The listing is to be repeated exactly, and its pictures are to be left out.

DATA SECTION below:

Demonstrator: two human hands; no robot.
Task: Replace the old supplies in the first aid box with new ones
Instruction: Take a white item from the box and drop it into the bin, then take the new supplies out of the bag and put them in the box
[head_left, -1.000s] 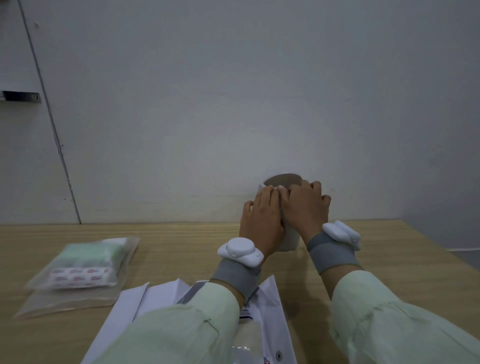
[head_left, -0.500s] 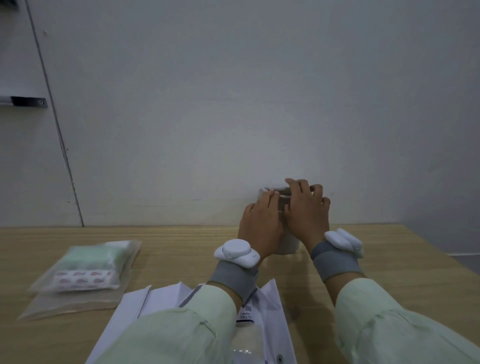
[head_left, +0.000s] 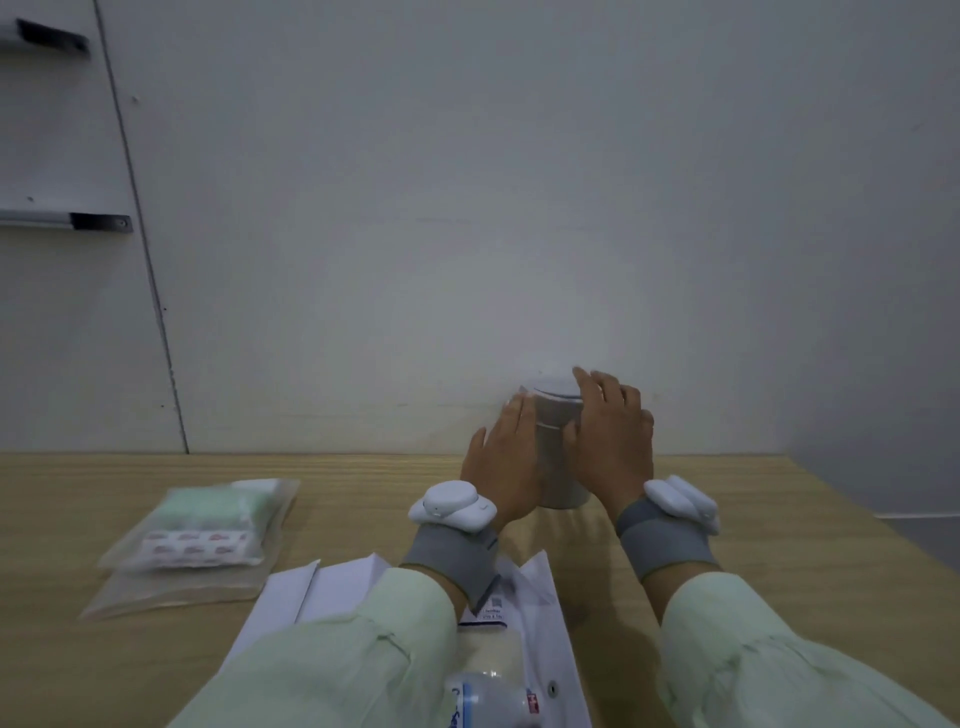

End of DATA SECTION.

● RESPONSE FOR THIS EXERCISE:
Demonstrator: two human hands; no robot.
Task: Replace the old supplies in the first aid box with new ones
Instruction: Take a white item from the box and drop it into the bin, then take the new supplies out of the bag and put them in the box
[head_left, -1.000s] 
[head_left, -0.500s] 
[head_left, +0.000s] 

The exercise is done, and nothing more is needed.